**** The data

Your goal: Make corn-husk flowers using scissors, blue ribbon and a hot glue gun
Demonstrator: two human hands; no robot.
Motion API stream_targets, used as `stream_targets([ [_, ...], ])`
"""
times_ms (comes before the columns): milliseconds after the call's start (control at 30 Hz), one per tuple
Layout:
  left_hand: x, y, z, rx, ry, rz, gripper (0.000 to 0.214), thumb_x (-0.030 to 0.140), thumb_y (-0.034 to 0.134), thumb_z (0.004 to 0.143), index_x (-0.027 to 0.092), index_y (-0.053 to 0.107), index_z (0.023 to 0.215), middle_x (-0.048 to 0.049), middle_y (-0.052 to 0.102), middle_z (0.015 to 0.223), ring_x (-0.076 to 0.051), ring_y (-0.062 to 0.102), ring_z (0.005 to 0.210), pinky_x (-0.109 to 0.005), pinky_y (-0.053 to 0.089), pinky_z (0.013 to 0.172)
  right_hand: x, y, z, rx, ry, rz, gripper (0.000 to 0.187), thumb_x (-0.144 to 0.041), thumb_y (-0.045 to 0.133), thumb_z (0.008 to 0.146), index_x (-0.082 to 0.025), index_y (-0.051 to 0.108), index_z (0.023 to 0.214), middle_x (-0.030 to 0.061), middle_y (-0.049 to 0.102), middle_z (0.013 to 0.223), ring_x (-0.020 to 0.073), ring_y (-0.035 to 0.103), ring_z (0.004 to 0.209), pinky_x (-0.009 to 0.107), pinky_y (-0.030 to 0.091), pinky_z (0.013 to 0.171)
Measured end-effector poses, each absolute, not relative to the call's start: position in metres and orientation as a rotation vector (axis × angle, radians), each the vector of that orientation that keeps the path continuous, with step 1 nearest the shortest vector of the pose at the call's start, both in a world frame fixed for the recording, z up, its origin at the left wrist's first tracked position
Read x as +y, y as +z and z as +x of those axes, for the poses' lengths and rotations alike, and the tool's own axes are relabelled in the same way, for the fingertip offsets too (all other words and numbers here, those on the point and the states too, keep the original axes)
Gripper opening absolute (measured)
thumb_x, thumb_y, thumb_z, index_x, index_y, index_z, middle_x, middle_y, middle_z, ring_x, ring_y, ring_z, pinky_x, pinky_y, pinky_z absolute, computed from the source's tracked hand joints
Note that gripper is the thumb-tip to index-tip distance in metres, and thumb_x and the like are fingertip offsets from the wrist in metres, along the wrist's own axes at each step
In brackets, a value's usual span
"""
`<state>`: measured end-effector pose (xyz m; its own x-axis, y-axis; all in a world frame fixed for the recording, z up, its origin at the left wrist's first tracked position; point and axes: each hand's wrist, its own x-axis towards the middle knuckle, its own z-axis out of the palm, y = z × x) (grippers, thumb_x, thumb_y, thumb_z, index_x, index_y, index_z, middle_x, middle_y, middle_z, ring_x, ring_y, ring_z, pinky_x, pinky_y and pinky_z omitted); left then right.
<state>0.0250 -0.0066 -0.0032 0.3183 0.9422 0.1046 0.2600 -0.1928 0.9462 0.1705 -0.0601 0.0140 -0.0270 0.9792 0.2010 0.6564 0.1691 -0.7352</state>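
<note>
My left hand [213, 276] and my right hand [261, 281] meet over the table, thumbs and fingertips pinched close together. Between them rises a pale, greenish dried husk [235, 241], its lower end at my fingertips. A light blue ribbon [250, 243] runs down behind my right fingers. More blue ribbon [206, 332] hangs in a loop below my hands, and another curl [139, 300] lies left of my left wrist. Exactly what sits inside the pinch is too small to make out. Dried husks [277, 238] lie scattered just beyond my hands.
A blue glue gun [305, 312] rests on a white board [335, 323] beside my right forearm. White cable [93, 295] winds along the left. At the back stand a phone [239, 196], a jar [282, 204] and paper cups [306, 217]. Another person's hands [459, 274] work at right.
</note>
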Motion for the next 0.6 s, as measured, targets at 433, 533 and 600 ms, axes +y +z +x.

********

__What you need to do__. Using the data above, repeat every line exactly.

__Answer__.
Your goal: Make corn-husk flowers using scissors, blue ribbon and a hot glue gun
Demonstrator: two human hands; no robot.
Motion API stream_targets, used as `stream_targets([ [_, ...], ])`
"""
times_ms (comes before the columns): milliseconds after the call's start (control at 30 Hz), one per tuple
Layout:
  left_hand: x, y, z, rx, ry, rz, gripper (0.000 to 0.214), thumb_x (-0.030 to 0.140), thumb_y (-0.034 to 0.134), thumb_z (0.004 to 0.143), index_x (-0.027 to 0.092), index_y (-0.053 to 0.107), index_z (0.023 to 0.215), middle_x (-0.048 to 0.049), middle_y (-0.052 to 0.102), middle_z (0.015 to 0.223), ring_x (-0.076 to 0.051), ring_y (-0.062 to 0.102), ring_z (0.005 to 0.210), pinky_x (-0.109 to 0.005), pinky_y (-0.053 to 0.089), pinky_z (0.013 to 0.172)
  right_hand: x, y, z, rx, ry, rz, gripper (0.000 to 0.187), thumb_x (-0.144 to 0.041), thumb_y (-0.045 to 0.133), thumb_z (0.008 to 0.146), index_x (-0.082 to 0.025), index_y (-0.051 to 0.108), index_z (0.023 to 0.214), middle_x (-0.030 to 0.061), middle_y (-0.049 to 0.102), middle_z (0.013 to 0.223), ring_x (-0.020 to 0.073), ring_y (-0.035 to 0.103), ring_z (0.004 to 0.209), pinky_x (-0.009 to 0.107), pinky_y (-0.030 to 0.091), pinky_z (0.013 to 0.171)
Measured end-effector poses, each absolute, not relative to the call's start: position in metres and orientation as a rotation vector (axis × angle, radians), each the vector of that orientation that keeps the path continuous, with step 1 nearest the shortest vector of the pose at the call's start, both in a world frame fixed for the recording, z up, its origin at the left wrist's first tracked position
Read x as +y, y as +z and z as +x of those axes, for the poses' lengths and rotations alike, and the tool's own axes are relabelled in the same way, for the fingertip offsets too (all other words and numbers here, those on the point and the states too, keep the original axes)
Gripper opening absolute (measured)
thumb_x, thumb_y, thumb_z, index_x, index_y, index_z, middle_x, middle_y, middle_z, ring_x, ring_y, ring_z, pinky_x, pinky_y, pinky_z absolute, computed from the source's tracked hand joints
Note that gripper is the thumb-tip to index-tip distance in metres, and thumb_x and the like are fingertip offsets from the wrist in metres, along the wrist's own axes at each step
In brackets, a value's usual span
"""
`<state>`: measured end-effector pose (xyz m; its own x-axis, y-axis; all in a world frame fixed for the recording, z up, its origin at the left wrist's first tracked position; point and axes: each hand's wrist, its own x-axis towards the middle knuckle, its own z-axis out of the palm, y = z × x) (grippers, thumb_x, thumb_y, thumb_z, index_x, index_y, index_z, middle_x, middle_y, middle_z, ring_x, ring_y, ring_z, pinky_x, pinky_y and pinky_z omitted); left then right.
<state>0.0250 -0.0066 -0.0032 0.3183 0.9422 0.1046 0.2600 -0.1928 0.9462 0.1705 -0.0601 0.0140 -0.0270 0.9792 0.2010 0.6564 0.1691 -0.7352</state>
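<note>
My left hand [213, 276] and my right hand [261, 281] meet over the table, thumbs and fingertips pinched close together. Between them rises a pale, greenish dried husk [235, 241], its lower end at my fingertips. A light blue ribbon [250, 243] runs down behind my right fingers. More blue ribbon [206, 332] hangs in a loop below my hands, and another curl [139, 300] lies left of my left wrist. Exactly what sits inside the pinch is too small to make out. Dried husks [277, 238] lie scattered just beyond my hands.
A blue glue gun [305, 312] rests on a white board [335, 323] beside my right forearm. White cable [93, 295] winds along the left. At the back stand a phone [239, 196], a jar [282, 204] and paper cups [306, 217]. Another person's hands [459, 274] work at right.
</note>
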Motion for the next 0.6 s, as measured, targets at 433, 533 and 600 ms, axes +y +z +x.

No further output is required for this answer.